▶ [Data excerpts]:
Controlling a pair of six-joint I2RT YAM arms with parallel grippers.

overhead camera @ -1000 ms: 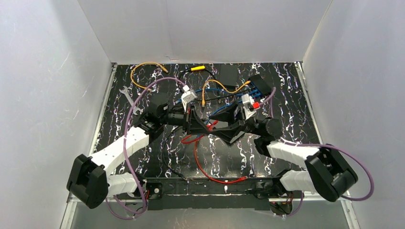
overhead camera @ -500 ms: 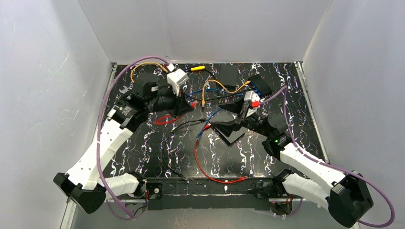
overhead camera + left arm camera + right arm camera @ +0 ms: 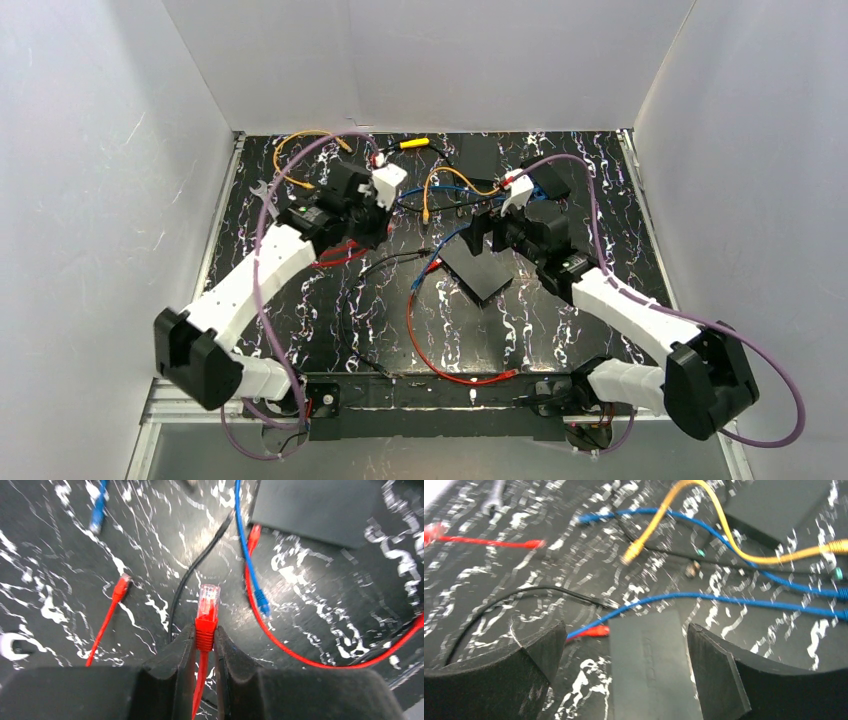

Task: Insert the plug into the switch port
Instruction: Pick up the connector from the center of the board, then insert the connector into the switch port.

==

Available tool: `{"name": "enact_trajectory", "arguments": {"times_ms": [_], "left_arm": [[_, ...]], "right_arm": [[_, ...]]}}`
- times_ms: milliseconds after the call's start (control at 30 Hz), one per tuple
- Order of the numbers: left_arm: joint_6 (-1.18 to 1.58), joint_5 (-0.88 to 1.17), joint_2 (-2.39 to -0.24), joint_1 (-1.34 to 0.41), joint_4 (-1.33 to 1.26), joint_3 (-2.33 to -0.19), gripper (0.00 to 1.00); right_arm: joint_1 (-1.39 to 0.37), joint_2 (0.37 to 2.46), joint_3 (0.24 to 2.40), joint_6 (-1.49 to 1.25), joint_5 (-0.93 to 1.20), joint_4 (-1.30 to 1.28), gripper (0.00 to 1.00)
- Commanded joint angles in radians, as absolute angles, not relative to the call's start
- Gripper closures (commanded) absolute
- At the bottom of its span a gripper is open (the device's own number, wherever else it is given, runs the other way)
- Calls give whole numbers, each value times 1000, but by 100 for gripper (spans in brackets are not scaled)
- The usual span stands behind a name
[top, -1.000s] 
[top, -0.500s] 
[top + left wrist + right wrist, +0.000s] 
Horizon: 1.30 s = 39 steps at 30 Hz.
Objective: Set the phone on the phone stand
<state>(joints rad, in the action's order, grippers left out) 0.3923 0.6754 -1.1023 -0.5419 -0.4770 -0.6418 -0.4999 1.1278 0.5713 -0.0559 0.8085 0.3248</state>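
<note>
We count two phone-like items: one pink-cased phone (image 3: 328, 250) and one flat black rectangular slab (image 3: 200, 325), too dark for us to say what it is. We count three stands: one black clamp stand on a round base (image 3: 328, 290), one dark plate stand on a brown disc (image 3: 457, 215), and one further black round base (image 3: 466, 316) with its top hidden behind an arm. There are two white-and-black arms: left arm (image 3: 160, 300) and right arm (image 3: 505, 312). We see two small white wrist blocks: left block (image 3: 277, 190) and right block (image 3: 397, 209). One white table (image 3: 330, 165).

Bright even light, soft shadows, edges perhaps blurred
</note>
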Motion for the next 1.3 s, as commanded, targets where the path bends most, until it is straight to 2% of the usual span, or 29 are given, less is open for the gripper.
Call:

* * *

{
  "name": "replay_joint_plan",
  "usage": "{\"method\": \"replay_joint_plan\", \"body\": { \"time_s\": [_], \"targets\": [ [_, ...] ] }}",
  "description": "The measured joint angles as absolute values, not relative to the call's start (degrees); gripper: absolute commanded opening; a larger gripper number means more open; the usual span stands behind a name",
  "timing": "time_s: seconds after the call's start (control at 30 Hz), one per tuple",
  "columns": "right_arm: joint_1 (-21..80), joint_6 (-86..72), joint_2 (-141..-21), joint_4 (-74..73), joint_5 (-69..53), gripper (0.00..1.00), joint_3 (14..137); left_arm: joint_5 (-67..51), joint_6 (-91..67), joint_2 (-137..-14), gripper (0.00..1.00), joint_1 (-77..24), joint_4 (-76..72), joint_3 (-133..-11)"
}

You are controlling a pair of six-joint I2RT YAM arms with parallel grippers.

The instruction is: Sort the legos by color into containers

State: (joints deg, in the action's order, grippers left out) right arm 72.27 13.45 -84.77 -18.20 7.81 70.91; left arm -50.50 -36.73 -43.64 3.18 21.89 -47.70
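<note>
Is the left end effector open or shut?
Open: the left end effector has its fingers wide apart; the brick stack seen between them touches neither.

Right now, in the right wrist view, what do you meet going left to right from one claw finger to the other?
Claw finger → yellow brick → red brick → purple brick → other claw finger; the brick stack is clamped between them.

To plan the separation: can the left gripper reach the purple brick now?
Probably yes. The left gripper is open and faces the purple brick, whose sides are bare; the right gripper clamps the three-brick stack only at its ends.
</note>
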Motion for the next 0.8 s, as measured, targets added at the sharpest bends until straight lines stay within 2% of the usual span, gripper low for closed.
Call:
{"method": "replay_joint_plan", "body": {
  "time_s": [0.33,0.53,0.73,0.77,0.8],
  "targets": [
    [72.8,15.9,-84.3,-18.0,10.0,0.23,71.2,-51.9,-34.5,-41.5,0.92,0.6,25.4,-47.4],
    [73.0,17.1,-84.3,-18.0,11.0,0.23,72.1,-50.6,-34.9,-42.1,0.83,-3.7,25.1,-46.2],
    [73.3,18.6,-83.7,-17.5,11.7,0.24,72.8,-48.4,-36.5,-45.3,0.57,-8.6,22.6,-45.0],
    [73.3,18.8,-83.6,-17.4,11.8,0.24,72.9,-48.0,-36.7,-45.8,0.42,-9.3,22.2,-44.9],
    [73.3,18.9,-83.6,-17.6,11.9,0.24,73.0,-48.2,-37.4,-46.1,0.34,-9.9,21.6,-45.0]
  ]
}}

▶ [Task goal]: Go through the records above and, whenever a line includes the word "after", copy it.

▶ [Solved problem]:
- times_ms: milliseconds after the call's start (control at 30 Hz), one per tuple
  "timing": "time_s: seconds after the call's start (control at 30 Hz), one per tuple",

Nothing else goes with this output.